Parrots and jackals represent two different ways that scholars can relate to the subjects they study: by faithfully carrying on their legacies (parrots) or by dishonestly exploiting those legacies for their own benefit (jackals).
Notably, Desai sets up this symbolism by showing Deven read his son Manu a book of moral fables about animals in Chapter Four. This is almost certainly a children’s edition of the famous Sanskrit Panchatantra, which includes many well-known stories (with different morals) about both parrots and jackals. A few pages later, Deven and Manu see a flock of squawking parrots on a nearby tree, and Deven picks up one of their fallen feathers. He feels a brief sense of peace and remembers his obligations to his son. At the very end of the novel, Deven returns to this spot, where he remembers the parrot’s feather as “a joyous, delightful omen.” Shortly thereafter, he realizes that his true calling is to be the “custodian of Nur’s genius” and represent his work and legacy to the rest of the world. The parrot feather leads Deven to identify his purpose as a father and a scholar. In this sense, Desai associates parrots—which learn to faithfully repeat what they hear—with passing on wisdom and fulfilling one’s obligations to future generations.
In contrast, “jackal” is one of the most common insults in the book: Deven and Siddiqui call the registrar Rai “Mr. Jackal,” and Imtiaz compares university researchers to “jackals” who “feed upon [poets’] carcasses.” In both cases, scholars become jackals—opportunistic dogs who eat anything they can scavenge—when they use others’ work for their own benefit, without producing anything of value. Deven gets dangerously close to becoming one: when he begs Siddiqui for funding, Desai writes that he “howl[s], jackal-like, on his knees.”
Parrots and Jackals Quotes in In Custody
The flock of parrots wheeled around, perhaps on finding the fields bare of grain, and returned to the tree above their heads, screaming and quarrelling as they settled amongst the thorns. One brilliant feather of spring green fluttered down through the air and fell at their feet in the grey clay. Deven bent to pick it up and presented it to his son who stuck it behind his ear in imitation of his schoolteacher with the pencil. “Look, now I’m masterji,” he screamed excitedly.
Yes, that was the climax of that brief halcyon passage. It was as if the evening star shone through at that moment, casting a small pale illumination upon Deven’s flattened grey world.
“You do not deceive me even if you have thrown dust in his poor weak eyes.
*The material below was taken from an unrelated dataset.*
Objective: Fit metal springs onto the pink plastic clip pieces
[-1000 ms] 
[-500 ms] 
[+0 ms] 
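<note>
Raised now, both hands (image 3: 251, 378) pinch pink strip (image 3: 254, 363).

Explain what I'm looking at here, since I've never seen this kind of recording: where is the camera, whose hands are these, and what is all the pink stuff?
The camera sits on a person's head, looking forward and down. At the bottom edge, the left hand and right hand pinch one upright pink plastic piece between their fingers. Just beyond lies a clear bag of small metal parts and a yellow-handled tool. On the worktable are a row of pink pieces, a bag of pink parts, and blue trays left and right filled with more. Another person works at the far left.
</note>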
I have made my inquiries—I have found out about you, I know your kind—jackals from the so-called universities that are really asylums for failures, trained to feed upon our carcasses. Now you have grown impatient, you can’t even wait till we die—you come to tear at our living flesh—”
Frantic to make [Nur] resume his monologue now that the tape was expensively whirling, Deven once forgot himself so far as to lean forward and murmur with the earnestness of an interviewer, “And, sir, were you writing any poetry at the time? Do you have any verse belonging to that period?”
The effect was disastrous. Nur, in the act of reaching out for a drink, froze. “Poetry?” he shot at Deven, harshly. “Poetry of the period? Do you think a poet can be ground between stones, and bled, in order to produce poetry—for you?”